Task details => Copy every entry verbatim and skip the pictures.
┄┄┄┄┄┄
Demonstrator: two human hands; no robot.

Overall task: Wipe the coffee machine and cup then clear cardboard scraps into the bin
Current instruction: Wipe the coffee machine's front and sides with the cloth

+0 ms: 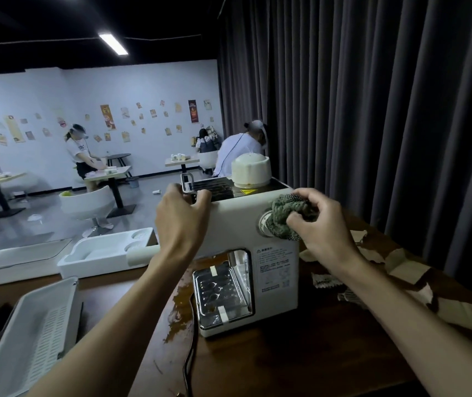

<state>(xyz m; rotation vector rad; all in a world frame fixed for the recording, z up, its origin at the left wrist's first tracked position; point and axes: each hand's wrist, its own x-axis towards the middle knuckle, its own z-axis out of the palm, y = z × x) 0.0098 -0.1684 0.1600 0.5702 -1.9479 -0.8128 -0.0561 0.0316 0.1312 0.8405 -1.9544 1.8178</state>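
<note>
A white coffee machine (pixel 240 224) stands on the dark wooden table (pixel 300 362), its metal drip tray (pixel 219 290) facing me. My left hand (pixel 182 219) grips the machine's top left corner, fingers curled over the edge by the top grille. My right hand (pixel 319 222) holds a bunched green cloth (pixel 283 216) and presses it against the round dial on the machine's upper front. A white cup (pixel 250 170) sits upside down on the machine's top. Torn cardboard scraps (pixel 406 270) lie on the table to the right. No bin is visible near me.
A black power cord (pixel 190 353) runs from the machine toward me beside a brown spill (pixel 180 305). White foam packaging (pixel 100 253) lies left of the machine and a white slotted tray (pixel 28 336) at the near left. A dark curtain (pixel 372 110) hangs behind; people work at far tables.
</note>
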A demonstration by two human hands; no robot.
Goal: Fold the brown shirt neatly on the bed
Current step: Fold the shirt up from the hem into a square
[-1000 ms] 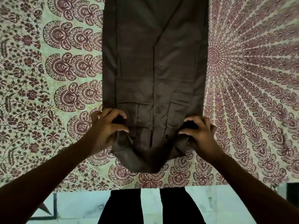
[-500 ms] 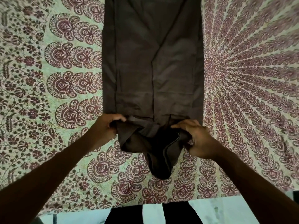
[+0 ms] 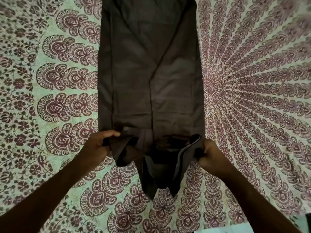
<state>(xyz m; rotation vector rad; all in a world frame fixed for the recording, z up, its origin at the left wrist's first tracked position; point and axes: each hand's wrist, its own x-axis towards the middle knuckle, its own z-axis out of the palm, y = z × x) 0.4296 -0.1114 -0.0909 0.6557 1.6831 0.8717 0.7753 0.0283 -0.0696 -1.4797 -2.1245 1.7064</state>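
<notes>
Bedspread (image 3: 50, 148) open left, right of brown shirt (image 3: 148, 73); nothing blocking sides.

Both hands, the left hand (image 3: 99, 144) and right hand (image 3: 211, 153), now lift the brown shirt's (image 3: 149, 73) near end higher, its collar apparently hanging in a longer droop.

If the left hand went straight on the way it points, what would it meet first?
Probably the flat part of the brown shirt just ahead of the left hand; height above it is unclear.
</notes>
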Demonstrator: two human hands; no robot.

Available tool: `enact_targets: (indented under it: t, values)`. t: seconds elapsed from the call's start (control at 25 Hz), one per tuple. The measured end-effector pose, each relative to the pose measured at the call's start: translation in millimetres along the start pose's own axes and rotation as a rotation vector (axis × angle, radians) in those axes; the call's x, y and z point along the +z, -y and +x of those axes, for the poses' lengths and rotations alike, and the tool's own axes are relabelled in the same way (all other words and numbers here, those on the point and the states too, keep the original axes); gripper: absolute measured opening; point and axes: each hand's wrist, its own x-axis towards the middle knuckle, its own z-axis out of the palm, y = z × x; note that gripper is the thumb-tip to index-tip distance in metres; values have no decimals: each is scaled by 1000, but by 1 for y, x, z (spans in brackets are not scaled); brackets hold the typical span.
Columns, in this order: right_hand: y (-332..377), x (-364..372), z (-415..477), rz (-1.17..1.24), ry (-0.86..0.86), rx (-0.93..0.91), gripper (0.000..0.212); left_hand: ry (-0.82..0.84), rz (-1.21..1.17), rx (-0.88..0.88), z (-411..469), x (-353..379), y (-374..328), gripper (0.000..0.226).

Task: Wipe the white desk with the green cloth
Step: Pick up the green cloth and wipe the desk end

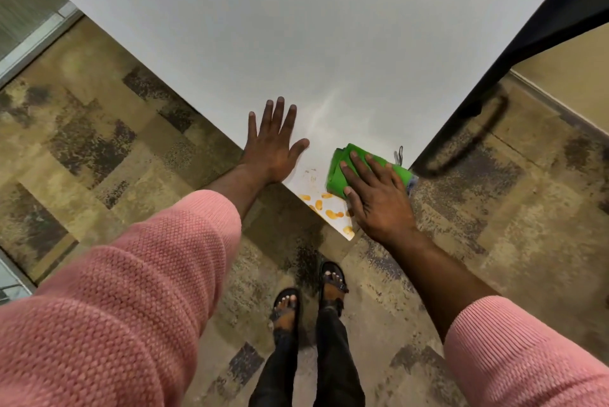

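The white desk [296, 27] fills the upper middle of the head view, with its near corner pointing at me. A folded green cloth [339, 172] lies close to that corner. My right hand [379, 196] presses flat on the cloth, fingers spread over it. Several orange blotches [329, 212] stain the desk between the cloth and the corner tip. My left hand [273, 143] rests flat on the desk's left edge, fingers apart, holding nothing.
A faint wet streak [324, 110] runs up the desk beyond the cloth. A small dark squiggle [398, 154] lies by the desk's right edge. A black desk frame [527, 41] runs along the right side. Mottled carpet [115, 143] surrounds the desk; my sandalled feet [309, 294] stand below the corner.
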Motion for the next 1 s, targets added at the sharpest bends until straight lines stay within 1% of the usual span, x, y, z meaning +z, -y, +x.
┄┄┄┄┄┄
Problem solution =>
Demonstrator: two human hands; no robot.

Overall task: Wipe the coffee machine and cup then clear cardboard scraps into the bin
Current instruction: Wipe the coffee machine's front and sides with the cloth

+0 ms: 

<state>(xyz m; rotation vector rad; all in a world frame fixed for the recording, z up, its origin at the left wrist's first tracked position; point and axes: each hand's wrist, its own x-axis towards the middle knuckle, its own z-axis out of the palm, y = z × x) 0.0098 -0.1684 0.1600 0.5702 -1.9479 -0.8128 -0.0561 0.0316 0.1312 0.8405 -1.9544 1.8178</state>
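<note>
A white coffee machine (pixel 240 224) stands on the dark wooden table (pixel 300 362), its metal drip tray (pixel 219 290) facing me. My left hand (pixel 182 219) grips the machine's top left corner, fingers curled over the edge by the top grille. My right hand (pixel 319 222) holds a bunched green cloth (pixel 283 216) and presses it against the round dial on the machine's upper front. A white cup (pixel 250 170) sits upside down on the machine's top. Torn cardboard scraps (pixel 406 270) lie on the table to the right. No bin is visible near me.
A black power cord (pixel 190 353) runs from the machine toward me beside a brown spill (pixel 180 305). White foam packaging (pixel 100 253) lies left of the machine and a white slotted tray (pixel 28 336) at the near left. A dark curtain (pixel 372 110) hangs behind; people work at far tables.
</note>
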A demonstration by two human hands; no robot.
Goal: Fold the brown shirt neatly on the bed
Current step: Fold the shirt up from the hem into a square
[-1000 ms] 
[-500 ms] 
[+0 ms] 
<state>(xyz m; rotation vector rad; all in a world frame fixed for the recording, z up, its origin at the left wrist's first tracked position; point and axes: each hand's wrist, its own x-axis towards the middle knuckle, its own z-axis out of the palm, y = z × x) 0.4296 -0.1114 -0.0909 0.6557 1.6831 0.8717 0.7753 0.0283 -0.0696 -1.4797 -2.1245 1.7064</state>
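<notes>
Bedspread (image 3: 50, 148) open left, right of brown shirt (image 3: 148, 73); nothing blocking sides.

Both hands, the left hand (image 3: 99, 144) and right hand (image 3: 211, 153), now lift the brown shirt's (image 3: 149, 73) near end higher, its collar apparently hanging in a longer droop.

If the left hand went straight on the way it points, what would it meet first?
Probably the flat part of the brown shirt just ahead of the left hand; height above it is unclear.
</notes>
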Demonstrator: two human hands; no robot.

Available tool: `enact_targets: (indented under it: t, values)`. t: seconds elapsed from the call's start (control at 25 Hz), one per tuple. The measured end-effector pose, each relative to the pose measured at the call's start: translation in millimetres along the start pose's own axes and rotation as a rotation vector (axis × angle, radians) in those axes; the call's x, y and z point along the +z, -y and +x of those axes, for the poses' lengths and rotations alike, and the tool's own axes are relabelled in the same way (all other words and numbers here, those on the point and the states too, keep the original axes); gripper: absolute measured opening; point and axes: each hand's wrist, its own x-axis towards the middle knuckle, its own z-axis out of the palm, y = z × x; note that gripper is the thumb-tip to index-tip distance in metres; values have no decimals: each is scaled by 1000, but by 1 for y, x, z (spans in brackets are not scaled); brackets hold the typical span.
Columns, in this order: right_hand: y (-332..377), x (-364..372), z (-415..477), rz (-1.17..1.24), ry (-0.86..0.86), rx (-0.93..0.91), gripper (0.000..0.212); left_hand: ry (-0.82..0.84), rz (-1.21..1.17), rx (-0.88..0.88), z (-411..469), x (-353..379), y (-374..328), gripper (0.000..0.226).

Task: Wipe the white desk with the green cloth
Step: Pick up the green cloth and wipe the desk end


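The white desk [296, 27] fills the upper middle of the head view, with its near corner pointing at me. A folded green cloth [339, 172] lies close to that corner. My right hand [379, 196] presses flat on the cloth, fingers spread over it. Several orange blotches [329, 212] stain the desk between the cloth and the corner tip. My left hand [273, 143] rests flat on the desk's left edge, fingers apart, holding nothing.
A faint wet streak [324, 110] runs up the desk beyond the cloth. A small dark squiggle [398, 154] lies by the desk's right edge. A black desk frame [527, 41] runs along the right side. Mottled carpet [115, 143] surrounds the desk; my sandalled feet [309, 294] stand below the corner.
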Motion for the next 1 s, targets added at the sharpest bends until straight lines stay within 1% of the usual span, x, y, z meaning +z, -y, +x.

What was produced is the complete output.